I’m not choosing to feel like this today, or any day I have bad anxiety. Shit, I’m coming down from a really good yesterday. I not only published my most vulnerable essay, but on top of that I decided to share it with a couple of people in my life who are new, and I’ve never chosen to open up to in that way before.
Maybe that’s what I’m coming down from. Regardless, here I am and for as overwhelmed as I feel right now, I’m grateful I sat in yesterday as much as I did.
I didn’t let the day just pass me by. We live in a world of back-to-back moments of instant gratification and authentic moments of triumph get lost in them. Moving on to the next one is easy because the last moment taught us that the next one will come.
On bad anxiety or depression days though I don’t have the luxury of knowing. On those days I don’t know how long the anxiety will exist on top of me, I’m unsure of how long this episode of depression will last. So all I’m usually left with are reminders that on any given day this usually made me happy.

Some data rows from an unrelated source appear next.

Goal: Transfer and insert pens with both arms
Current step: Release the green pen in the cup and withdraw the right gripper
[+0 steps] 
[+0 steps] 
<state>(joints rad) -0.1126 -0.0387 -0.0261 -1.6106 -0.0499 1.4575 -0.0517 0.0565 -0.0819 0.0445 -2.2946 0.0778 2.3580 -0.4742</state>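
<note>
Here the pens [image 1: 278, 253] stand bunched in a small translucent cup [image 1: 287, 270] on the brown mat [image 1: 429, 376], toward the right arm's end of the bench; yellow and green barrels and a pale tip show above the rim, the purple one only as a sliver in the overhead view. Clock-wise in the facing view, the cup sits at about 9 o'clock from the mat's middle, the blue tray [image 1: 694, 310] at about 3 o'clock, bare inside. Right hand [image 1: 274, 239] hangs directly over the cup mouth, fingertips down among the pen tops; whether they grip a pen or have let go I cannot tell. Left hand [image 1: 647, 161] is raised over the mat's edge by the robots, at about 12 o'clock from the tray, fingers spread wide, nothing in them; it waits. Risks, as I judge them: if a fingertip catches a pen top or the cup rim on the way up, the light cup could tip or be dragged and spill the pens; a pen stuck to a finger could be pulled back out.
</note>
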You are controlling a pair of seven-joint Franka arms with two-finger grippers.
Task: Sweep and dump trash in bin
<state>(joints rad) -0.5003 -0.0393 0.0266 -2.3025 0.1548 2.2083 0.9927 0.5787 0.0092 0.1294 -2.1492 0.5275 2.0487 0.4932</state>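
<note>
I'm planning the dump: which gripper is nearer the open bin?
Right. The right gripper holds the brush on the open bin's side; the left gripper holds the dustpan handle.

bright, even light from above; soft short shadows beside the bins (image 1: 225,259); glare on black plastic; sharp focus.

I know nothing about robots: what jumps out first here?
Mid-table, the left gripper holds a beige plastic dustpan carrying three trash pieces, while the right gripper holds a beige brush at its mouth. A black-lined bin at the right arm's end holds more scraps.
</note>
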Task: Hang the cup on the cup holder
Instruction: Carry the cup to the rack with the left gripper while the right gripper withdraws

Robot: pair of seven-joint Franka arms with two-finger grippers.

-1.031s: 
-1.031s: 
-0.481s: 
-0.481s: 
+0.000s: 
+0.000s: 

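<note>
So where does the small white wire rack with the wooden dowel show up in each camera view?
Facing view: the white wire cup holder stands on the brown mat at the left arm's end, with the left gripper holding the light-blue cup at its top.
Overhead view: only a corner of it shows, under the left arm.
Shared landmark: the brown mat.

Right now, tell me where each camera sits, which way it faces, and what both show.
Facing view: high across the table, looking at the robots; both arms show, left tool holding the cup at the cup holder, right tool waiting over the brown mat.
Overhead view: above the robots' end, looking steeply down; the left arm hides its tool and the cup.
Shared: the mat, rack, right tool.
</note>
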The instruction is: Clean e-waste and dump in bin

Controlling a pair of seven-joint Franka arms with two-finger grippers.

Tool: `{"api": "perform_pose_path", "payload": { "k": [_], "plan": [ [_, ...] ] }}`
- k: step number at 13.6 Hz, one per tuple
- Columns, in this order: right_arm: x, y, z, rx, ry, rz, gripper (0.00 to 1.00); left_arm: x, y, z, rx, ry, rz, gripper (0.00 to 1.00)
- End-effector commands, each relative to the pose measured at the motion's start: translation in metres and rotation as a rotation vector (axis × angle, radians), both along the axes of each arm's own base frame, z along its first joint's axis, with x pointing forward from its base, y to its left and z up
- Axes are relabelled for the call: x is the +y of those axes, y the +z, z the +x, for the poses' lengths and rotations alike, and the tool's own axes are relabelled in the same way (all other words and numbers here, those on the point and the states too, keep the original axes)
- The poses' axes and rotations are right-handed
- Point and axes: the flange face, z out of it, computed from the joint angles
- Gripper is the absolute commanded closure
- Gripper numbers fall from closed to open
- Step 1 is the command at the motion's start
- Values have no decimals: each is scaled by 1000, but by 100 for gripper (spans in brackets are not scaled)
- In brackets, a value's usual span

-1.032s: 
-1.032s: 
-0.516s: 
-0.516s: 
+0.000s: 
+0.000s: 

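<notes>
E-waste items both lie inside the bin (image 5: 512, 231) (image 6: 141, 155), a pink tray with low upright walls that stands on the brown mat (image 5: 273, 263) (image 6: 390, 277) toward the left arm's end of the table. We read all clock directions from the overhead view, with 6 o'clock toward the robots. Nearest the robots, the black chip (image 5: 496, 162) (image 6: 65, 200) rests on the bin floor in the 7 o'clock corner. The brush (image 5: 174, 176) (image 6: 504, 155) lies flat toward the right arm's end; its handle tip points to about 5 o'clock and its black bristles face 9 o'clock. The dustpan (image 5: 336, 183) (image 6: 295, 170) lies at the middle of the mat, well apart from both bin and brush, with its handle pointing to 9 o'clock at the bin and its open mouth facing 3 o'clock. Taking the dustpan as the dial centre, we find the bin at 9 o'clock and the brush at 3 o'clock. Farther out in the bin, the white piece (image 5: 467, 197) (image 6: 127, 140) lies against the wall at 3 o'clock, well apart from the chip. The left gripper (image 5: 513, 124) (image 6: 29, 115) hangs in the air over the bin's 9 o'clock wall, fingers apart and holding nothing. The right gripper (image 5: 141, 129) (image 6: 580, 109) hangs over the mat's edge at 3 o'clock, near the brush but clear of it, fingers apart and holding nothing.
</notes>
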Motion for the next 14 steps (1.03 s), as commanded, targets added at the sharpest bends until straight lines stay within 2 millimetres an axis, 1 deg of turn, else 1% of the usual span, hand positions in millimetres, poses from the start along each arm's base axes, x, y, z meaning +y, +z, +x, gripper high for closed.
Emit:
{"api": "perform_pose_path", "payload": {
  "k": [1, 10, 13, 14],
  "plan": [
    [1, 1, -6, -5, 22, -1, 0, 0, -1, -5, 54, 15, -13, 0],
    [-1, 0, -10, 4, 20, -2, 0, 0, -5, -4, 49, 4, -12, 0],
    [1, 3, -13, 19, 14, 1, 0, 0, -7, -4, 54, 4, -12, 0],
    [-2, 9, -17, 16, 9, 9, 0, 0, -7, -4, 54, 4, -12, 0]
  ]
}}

I’m grateful I sat in yesterday as much as I did because right now I’m telling my anxiety the story of yesterday.
At 10 a.m. I texted my mentor this:
At 4 p.m. I g-chatted my friend this:
At 9 p.m. I was on the phone with my best friend telling her that the essay were thoughts I have only ever shared in therapy. I was writing like I was in therapy and it felt fucking amazing.
Writing was making me happy and anchoring me again.
Fear hadn’t stopped me. I chose to invite people into my uneven world and for the first time in a long time it felt like a choice I could make. Today I’m grateful for those small choices that led to a big moment of bravery for me because they led me here.
I’m in my apartment in New York City, writing in real time about the anxiety I’m feeling. I haven’t changed out of my pajamas, breakfast is a thing I will think of in a while. I’m anchoring myself in writing right now because the rest of the world is unsteady.
There’s something about putting these words down that frees me of their weight — maybe it’ll take the baby koala off my stomach and turn it into a baby kitten.